§ Given information
####################

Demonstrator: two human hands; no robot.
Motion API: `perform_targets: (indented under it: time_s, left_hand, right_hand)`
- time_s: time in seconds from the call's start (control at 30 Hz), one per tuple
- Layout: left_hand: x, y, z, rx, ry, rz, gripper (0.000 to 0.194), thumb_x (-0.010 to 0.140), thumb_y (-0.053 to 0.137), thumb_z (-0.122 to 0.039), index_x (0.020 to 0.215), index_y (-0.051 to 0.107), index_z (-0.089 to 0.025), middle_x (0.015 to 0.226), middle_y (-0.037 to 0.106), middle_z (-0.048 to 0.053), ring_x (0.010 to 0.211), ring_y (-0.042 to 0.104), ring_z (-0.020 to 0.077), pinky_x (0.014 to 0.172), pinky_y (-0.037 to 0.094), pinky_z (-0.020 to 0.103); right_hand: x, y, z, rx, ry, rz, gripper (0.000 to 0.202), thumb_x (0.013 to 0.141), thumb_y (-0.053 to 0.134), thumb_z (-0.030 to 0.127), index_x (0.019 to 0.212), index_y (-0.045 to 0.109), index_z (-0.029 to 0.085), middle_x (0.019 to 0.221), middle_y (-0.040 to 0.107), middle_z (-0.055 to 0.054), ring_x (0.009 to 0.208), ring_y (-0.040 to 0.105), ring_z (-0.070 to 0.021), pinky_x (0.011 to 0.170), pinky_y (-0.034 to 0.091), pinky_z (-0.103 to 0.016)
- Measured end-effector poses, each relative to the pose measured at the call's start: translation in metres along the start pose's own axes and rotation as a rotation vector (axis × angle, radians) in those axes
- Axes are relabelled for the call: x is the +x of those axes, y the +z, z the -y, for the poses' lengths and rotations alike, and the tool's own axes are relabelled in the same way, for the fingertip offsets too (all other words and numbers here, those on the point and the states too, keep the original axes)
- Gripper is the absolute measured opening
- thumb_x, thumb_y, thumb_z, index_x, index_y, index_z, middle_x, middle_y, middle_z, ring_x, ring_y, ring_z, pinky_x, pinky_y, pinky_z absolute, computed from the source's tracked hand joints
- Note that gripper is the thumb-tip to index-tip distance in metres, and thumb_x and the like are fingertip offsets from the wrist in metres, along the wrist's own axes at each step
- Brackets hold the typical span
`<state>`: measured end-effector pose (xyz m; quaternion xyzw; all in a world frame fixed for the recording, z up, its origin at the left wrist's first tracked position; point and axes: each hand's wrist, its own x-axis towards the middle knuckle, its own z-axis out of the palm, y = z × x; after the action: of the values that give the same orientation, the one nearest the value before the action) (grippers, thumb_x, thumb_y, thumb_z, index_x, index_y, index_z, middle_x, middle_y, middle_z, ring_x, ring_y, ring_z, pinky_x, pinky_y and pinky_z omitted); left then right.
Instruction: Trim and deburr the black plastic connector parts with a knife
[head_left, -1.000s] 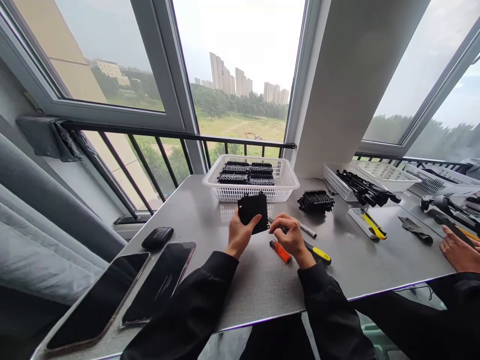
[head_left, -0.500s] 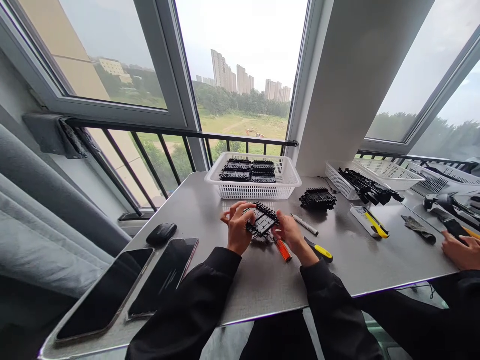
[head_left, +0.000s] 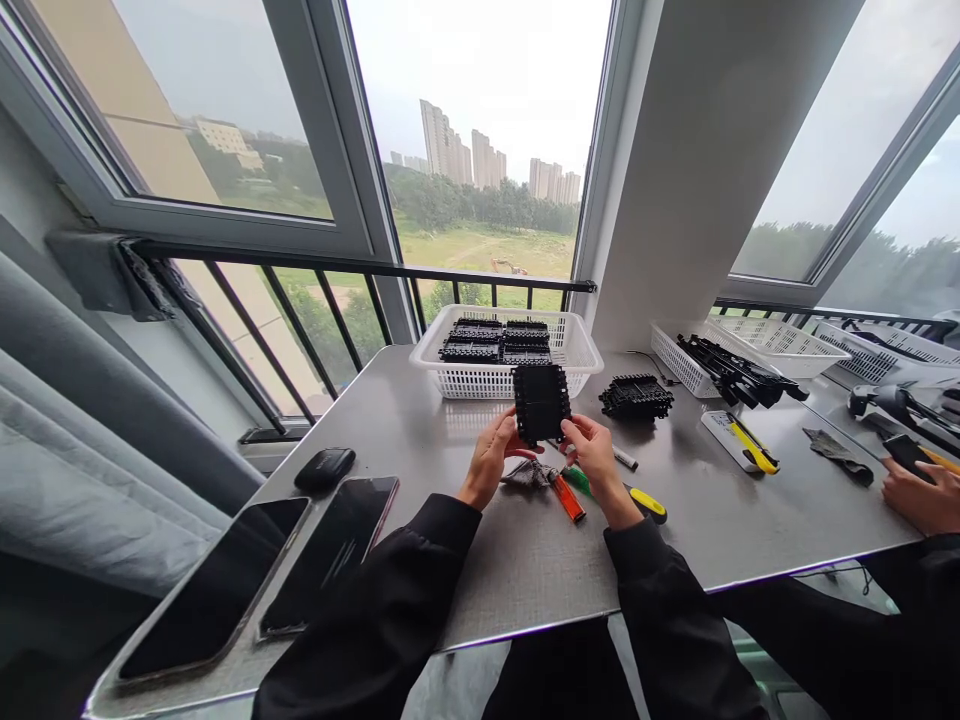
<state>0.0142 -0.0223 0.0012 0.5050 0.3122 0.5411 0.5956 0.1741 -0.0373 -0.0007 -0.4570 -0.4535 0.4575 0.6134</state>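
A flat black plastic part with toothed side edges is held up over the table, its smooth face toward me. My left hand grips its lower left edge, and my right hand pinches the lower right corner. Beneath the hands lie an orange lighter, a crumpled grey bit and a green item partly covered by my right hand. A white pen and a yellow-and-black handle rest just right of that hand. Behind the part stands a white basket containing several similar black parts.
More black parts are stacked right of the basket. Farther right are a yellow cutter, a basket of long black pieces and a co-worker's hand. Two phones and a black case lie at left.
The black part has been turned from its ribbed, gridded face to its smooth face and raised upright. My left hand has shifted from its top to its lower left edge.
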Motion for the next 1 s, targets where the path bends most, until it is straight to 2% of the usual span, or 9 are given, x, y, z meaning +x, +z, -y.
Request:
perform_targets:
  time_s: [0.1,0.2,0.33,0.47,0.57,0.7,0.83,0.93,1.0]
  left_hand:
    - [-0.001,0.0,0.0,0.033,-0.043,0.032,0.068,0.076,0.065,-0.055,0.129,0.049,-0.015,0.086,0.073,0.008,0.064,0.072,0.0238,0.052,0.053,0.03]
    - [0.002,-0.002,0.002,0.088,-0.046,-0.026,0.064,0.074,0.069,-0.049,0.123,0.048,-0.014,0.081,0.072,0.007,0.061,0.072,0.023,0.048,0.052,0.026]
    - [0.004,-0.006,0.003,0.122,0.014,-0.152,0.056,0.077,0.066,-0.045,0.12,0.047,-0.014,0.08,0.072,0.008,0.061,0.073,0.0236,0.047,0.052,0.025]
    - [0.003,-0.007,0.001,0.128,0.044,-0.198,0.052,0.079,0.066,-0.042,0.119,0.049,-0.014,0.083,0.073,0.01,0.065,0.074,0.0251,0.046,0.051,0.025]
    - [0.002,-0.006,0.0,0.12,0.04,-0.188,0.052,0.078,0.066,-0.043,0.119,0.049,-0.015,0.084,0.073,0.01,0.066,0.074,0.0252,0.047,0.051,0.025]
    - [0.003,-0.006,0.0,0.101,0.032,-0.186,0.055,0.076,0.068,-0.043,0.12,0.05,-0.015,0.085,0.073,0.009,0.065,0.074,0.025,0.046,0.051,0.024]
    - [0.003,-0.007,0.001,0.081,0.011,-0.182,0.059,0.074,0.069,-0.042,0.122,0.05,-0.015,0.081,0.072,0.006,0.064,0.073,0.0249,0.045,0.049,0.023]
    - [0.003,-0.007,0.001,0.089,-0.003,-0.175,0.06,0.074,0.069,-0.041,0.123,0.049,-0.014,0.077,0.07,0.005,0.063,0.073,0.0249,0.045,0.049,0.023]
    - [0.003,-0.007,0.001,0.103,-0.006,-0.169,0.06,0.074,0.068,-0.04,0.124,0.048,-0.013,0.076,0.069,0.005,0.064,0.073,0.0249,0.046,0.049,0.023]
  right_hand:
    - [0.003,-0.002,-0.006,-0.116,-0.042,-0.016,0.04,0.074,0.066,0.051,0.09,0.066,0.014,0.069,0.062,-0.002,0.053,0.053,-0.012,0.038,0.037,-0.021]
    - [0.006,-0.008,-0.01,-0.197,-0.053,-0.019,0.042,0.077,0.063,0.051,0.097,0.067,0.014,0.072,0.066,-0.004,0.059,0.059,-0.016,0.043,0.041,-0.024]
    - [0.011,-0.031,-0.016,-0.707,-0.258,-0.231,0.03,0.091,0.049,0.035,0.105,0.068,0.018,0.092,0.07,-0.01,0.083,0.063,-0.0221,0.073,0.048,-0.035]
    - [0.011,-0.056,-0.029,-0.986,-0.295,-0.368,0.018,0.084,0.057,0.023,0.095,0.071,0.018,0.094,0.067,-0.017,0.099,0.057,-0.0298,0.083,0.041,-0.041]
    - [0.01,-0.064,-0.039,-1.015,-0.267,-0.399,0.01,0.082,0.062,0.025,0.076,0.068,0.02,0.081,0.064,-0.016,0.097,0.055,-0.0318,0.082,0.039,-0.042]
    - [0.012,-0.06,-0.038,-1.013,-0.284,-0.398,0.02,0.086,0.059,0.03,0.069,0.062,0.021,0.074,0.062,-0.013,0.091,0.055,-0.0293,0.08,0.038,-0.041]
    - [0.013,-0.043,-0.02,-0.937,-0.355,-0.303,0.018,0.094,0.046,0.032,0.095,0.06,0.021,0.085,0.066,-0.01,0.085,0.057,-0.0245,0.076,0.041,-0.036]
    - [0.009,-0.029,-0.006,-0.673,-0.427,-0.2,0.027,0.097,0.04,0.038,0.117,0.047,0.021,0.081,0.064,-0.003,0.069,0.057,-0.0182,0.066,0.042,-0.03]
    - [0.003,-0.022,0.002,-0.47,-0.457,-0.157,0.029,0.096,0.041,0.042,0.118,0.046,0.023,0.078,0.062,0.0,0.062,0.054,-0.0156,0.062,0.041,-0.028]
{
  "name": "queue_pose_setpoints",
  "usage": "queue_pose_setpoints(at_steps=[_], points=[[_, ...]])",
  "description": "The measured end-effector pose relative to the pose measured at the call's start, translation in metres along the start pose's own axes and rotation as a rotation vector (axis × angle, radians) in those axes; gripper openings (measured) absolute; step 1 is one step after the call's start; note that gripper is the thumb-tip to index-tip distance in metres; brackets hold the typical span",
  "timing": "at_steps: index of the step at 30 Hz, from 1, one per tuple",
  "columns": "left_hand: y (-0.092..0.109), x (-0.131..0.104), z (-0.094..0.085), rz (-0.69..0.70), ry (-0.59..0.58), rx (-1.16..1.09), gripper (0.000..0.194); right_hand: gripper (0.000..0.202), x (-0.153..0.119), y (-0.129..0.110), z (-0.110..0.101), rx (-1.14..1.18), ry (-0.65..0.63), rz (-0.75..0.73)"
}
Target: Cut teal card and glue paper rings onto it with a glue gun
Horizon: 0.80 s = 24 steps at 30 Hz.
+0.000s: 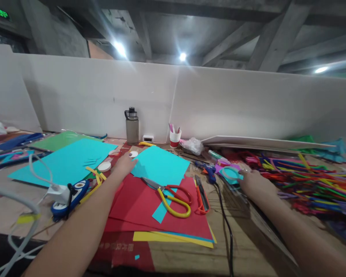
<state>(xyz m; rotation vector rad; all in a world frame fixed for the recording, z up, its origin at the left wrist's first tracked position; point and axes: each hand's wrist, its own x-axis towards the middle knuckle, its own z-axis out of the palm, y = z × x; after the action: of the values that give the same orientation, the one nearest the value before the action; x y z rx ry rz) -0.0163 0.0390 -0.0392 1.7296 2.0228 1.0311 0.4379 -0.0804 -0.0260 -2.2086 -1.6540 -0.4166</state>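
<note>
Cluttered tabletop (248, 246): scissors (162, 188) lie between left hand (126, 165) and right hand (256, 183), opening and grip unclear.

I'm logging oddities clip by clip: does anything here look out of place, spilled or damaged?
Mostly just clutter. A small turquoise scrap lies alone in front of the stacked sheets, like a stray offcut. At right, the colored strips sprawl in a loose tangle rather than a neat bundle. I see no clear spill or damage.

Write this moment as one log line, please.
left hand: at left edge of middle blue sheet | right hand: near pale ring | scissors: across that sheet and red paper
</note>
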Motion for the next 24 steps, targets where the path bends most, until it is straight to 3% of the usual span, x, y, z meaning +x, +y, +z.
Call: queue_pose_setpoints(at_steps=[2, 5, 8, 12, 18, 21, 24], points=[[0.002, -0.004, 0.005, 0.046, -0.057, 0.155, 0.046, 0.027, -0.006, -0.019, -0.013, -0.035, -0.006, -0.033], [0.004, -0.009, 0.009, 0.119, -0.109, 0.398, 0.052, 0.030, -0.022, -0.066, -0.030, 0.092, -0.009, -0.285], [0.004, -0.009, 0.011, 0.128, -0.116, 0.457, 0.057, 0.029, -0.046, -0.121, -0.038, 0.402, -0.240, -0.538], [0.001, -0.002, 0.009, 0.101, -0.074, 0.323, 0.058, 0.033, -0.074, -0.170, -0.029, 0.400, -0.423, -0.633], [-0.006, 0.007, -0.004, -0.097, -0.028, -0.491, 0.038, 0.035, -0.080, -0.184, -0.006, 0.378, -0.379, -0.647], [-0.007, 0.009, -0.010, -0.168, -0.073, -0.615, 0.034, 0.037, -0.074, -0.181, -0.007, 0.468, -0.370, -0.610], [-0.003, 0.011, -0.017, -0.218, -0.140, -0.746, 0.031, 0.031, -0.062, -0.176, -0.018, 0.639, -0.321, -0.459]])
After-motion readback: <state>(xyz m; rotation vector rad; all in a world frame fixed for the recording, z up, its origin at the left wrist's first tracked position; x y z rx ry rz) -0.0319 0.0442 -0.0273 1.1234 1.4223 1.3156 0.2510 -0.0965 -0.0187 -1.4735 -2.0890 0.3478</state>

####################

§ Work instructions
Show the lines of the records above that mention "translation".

§ Task answer
- Measured end-effector poses, each relative to the pose measured at the call's start: translation in metres along the start pose's own axes and rotation as a rotation vector (axis × angle, radians) in those axes
  "description": "The measured end-effector pose relative to the pose measured at the call's start, translation in metres along the start pose's own axes and rotation as a rotation vector (axis × angle, radians) in those axes; gripper openings (measured) absolute; step 1 is one step after the call's start; note that gripper is the thumb-tip to index-tip distance in metres; brackets hold the typical span",

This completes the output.